Cour du Travail: Arrêt du 4 juillet 1985 (Mons (Mons)). RG 15970

Date :
04-07-1985
Langue :
Français
Taille :
1 page
Section :
Jurisprudence
Source :
Justel F-19850704-3
Numéro de rôle :
15970

Résumé :

Le système de protection légalement renforcé au fil du temps au profit des travailleurs membres effectifs , suppléants ou candidats non élus d'un organe de concert, qu'il s'agisse, indifféremment, d'un Conseil d'entreprise ou d'un Comité de sécurité et d'hygiène, tend à mettre en veilleuse le droit de licenciement de l'employeur pendant la période de protection à envisager. Si, comme en l'espèce, il s'agit d'un membre de la délégation des travailleurs, non réélu au scrutin suivant, cette protection lui bénéficie jusqu'au moment de l'installation des candidats nouvellement élus.
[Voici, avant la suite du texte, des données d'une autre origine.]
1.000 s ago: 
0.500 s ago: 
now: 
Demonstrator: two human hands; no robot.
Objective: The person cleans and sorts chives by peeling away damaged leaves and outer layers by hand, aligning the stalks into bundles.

Cette mise en veilleuse implique que le contrat d'un tel travailleur ne peut, en principe, prendre fin pendant la période de protection que pour un motif grave préalablement reconnu par la juridiction du travail ou pour des raisons d'ordre économique ou technique préalablement reconnues par la commission paritaire compétente à peine de sanctions indemnitaires à charge de l'employeur en faute de ne pas avoir respecté ce prescrit et qui refuse de réintégrer le travailleur qui lui en a fait régulièrement la demande. Celle-ci ne peut, par conséquent, se concevoir que pour autant que la fin du contrat survienne pendant la période de protection. Il résulte de ces considérations tirées notamment de l'article 1 bis alinéa 2 alinéas 1, 8 1° et 2°, alinéa 3, alinéa 5 a et alinéa 7 de la loi du 10 juin 1952 concernant la santé et la sécurité du travailleur..., dispositions d'ordre public et partant d'interprétation restrictive, qu'il n'est pas interdit à l'employeur de notifier pendant la période de protection, un préavis expirant après cette période de protection. En effet, les mesures de protection instaurées ne visent qu'à permettre au travailleur membre effectif ou suppléant d'un organe de concert de vaquer à ses fonctions représentatives en toute indépendance et certainement à l'abri de foudres patronales toujours possibles. Elles lui sont accordées dans l'intérêt de ces fonctions et afin d'éviter que, en cas de rupture abusive du contrat de travail par l'employeur, le fonctionnement normal de cet organe de concert ne soit entravé -Cassation, 23 mars 1981, Bull. Arr. pp. 790-792. Dès lors qu'il est acquis que la fin du contrat est survenue postérieurement à la date d'installation des candidats élus lors du scrutin suivant, aucune intention d'éluder le mécanisme de protection ne peut être reprochée à l'employeur et la décision qu'il a prise ne peut que recevoir effet.